WORK TASK >> The whole listing, repeated exactly, is what this task asks for.

DATA SECTION >>
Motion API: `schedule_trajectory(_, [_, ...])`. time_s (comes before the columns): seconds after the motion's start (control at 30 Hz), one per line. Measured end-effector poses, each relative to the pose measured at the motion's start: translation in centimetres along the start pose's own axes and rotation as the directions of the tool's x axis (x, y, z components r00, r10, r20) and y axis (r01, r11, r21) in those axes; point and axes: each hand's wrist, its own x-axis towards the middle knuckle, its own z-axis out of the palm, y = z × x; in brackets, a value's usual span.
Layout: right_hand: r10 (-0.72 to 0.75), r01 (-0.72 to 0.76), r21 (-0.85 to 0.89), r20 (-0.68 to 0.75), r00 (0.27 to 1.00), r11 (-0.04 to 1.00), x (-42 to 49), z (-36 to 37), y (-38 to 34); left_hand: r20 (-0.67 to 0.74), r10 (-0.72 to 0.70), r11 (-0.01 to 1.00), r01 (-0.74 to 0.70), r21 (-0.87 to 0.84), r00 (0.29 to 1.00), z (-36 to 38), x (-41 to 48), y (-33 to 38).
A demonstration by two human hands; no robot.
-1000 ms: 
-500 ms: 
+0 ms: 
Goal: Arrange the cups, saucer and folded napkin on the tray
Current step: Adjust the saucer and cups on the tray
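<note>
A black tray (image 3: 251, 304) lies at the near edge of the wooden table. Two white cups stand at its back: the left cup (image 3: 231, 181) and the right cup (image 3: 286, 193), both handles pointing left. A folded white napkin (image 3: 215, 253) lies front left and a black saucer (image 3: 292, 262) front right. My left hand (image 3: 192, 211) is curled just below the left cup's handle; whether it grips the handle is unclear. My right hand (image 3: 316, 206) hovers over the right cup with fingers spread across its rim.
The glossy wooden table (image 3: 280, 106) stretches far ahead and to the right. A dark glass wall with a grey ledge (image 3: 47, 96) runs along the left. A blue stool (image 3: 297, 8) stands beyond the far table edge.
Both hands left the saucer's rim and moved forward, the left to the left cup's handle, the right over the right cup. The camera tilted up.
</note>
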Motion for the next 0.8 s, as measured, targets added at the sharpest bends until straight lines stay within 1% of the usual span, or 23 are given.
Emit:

EXPECTED ANSWER >>
Motion API: `schedule_trajectory(_, [_, ...])`. time_s (comes before the columns): seconds after the motion's start (control at 30 Hz), one per line. Measured end-effector poses, each relative to the pose measured at the motion's start: translation in centimetres along the start pose's own axes and rotation as the directions of the tool's x axis (x, y, z components r00, r10, r20) and y axis (r01, r11, r21) in those axes; point and axes: each hand's wrist, its own x-axis towards the middle knuckle, its own z-axis out of the palm, y = z × x; in brackets, a value's usual span.
Layout: right_hand: r10 (-0.72 to 0.75), r01 (-0.72 to 0.76), r21 (-0.85 to 0.89), r20 (-0.68 to 0.75), r00 (0.27 to 1.00), r11 (-0.04 to 1.00), x (-42 to 49), z (-36 to 37), y (-38 to 34); left_hand: r20 (-0.67 to 0.74), r10 (-0.72 to 0.70), r11 (-0.01 to 1.00), r01 (-0.74 to 0.70), r21 (-0.87 to 0.84), r00 (0.29 to 1.00), z (-36 to 38), x (-41 to 48), y (-33 to 38).
A demonstration by two human hands; no robot.
-1000 ms: 
-500 ms: 
+0 ms: 
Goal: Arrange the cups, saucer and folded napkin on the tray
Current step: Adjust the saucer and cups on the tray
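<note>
A black tray (image 3: 251, 304) lies at the near edge of the wooden table. Two white cups stand at its back: the left cup (image 3: 231, 181) and the right cup (image 3: 286, 193), both handles pointing left. A folded white napkin (image 3: 215, 253) lies front left and a black saucer (image 3: 292, 262) front right. My left hand (image 3: 192, 211) is curled just below the left cup's handle; whether it grips the handle is unclear. My right hand (image 3: 316, 206) hovers over the right cup with fingers spread across its rim.
The glossy wooden table (image 3: 280, 106) stretches far ahead and to the right. A dark glass wall with a grey ledge (image 3: 47, 96) runs along the left. A blue stool (image 3: 297, 8) stands beyond the far table edge.
Both hands left the saucer's rim and moved forward, the left to the left cup's handle, the right over the right cup. The camera tilted up.
</note>
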Motion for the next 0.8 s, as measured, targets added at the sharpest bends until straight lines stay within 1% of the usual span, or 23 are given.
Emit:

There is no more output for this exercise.